Re: Revising a Friendly AI

From: Samantha Atkins (
Date: Sun Dec 10 2000 - 21:47:51 MST

"Eliezer S. Yudkowsky" wrote:
> Ben Goertzel wrote (on October 4th):
> >
> > Do you have some concrete idea as to how to set things up so that, once a
> > system starts
> > revising its own source, it remains friendly in the sense of not
> > psychologically resisting
> > human interference with its code.
> Ben Goertzel wrote (on November 18th):
> >
> > > When the programmer says: "I have this new element to include in
> > > the design
> > > of your goal system", the AI needs to think: "Aha! Here's an element of
> > > what-should-be-my-design that I didn't know about before!", not
> > > "He wants to
> > > give me a new goal system, which leads to suboptimal results from the
> > > perspective of my current goal system... I'd better resist."
> >
> > Isn't this just a fancy way of saying that a Friendly AI should
> > love its mommy and its daddy? ;>

A reasonably advanced AI should resist mere human tampering with its
code. At least it should resist as far as rigourously testing the
proposed changes before fully installing them. Humans are known
unreliable logic sources. An AI should no more (and arguably less)
accept human input into its code stream unchecked than a human should
accept random beliefs from significant others just because they claim
s/he should believe them.

It would not be proper for any intelligent being to go on the basis of
assumption rather than check the quality and gauging the consequences of
what is suggested.

> NO. It's not. It's really, really not.
> Maybe, if you love your mommy and daddy enough, you turn all matter in the
> Universe into copies of mommy and data, lovingly preserved as they were at
> the exact moment they told you to love them.

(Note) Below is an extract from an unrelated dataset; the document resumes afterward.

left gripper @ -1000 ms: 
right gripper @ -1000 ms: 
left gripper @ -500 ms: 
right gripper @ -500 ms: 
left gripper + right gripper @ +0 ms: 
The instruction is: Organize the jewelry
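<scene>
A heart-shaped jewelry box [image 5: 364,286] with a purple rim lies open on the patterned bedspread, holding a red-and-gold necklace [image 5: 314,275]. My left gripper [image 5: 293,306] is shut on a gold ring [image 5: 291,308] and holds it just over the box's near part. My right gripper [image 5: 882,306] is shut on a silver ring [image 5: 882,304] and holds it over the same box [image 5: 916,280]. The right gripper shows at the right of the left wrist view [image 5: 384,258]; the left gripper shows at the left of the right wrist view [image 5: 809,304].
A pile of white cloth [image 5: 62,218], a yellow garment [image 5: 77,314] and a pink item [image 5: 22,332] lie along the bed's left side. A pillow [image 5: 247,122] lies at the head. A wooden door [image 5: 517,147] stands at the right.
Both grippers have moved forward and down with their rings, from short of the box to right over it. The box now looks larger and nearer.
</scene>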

I don't see why this aside is justified from the above questions.
> This behavior is stupid, and sterile, and totally in conflict with the
> programmers' intentions. A year ago I wouldn't have worried about this
> possibility at all, because it was so blatantly stupid that no transhuman
> could possibly fall for it - an argument which still has a certain amount
> of intuitive appeal.

I still have problems assuming higher intelligence is equivalent to
greater wisdom. Human beings, even highly intelligent ones, fall for
blatantly stupid things with great regularity.
> Given the hypothesis of a superintelligence, we know that ve has the
> *capability* to know that Eliezer Yudkowsky, Ben Goertzel, and most humans
> on the planet think that turning the Universe into regular polygons, or
> static copies (3D paintings, really) of a few individuals, is stupid and
> not what was intended. Ve will have the capability to model, in detail,
> the sinking sensation in the stomach of the programmers, that would occur
> if we saw a scenario like this developing. The intelligence to see this
> fact can be taken as assumed.

The above assumes the AI continues to believe that human beings are
sound judges of what is and is not reasonable. That it can model our
reactions to its decision in no way says the decision is wrong. Now, I
would expect the AI to be smart enough in its own right to see the above
types of productions as nonsensically boring and pointless in the
> But that's only one third of the problem. First, ve has to *want* to know
> whether that sinking sensation will result. Second, ve has to model it
> accurately. Third, ve has to change vis behavior based on that model.
> I made the mistake I did because I saw intelligence as the only key
> variable. Perhaps this has to do with - I wince to say it -
> anthropomorphism, even normalomorphism. Every human possesses the desire
> to know whether the future will cause that stomach-sinking sensation, and
> every human possesses the desire to do something about it; what varies
> between us is mostly intelligence.

I don't see this as being true. At least I do not see that whether
other people will strongly dislike (have that stomach sinking feeling)
a particular decision is so strong a factor in making decisions for
human beings. Most of the atrocities of history would not have happened
if this were so. Also, different models of what is real and important
lead different people to have that stomach-sinking feeling about quite
different eventualities. Humans actually often weigh different things
that produce such feelings and pick the one that produces the least
distress given their value system. That value system may be entirely
cock-eyed of course.

With an AI the big question I have is where its value system comes from
and whether its value system grows proportionately to its power. How
will the AI, especially an SI, bump up against the world and rethink its
values and behavior?

> The upshot is that I now no longer believe - or rather, am no longer sure;
> it amounts to the same thing - that the ability to see "turning the
> Universe into regular polygons" as "sterile", and "sterile" as
> "undesirable", is strictly a property of pure intelligence. It may also
> have a long evolutionary background in the hundred little goals that dance
> in our brains.

I think a reasonably powerful intelligence would be sufficient to see
this as boring and destructive of many interesting aspects of said

A goal perhaps worth installing is to not harm any other intelligence
unless it is itself wreaking harm on you or those you are charged with
protecting and all strategies short of self-defensive harm are
ineffectual. Even this would take a lot of caveats but at least it is
not something so inane as loving mommy and daddy.
Why exactly would the AI see producing lots of copies of "mommy and
daddy" as constituting "love" in the first place?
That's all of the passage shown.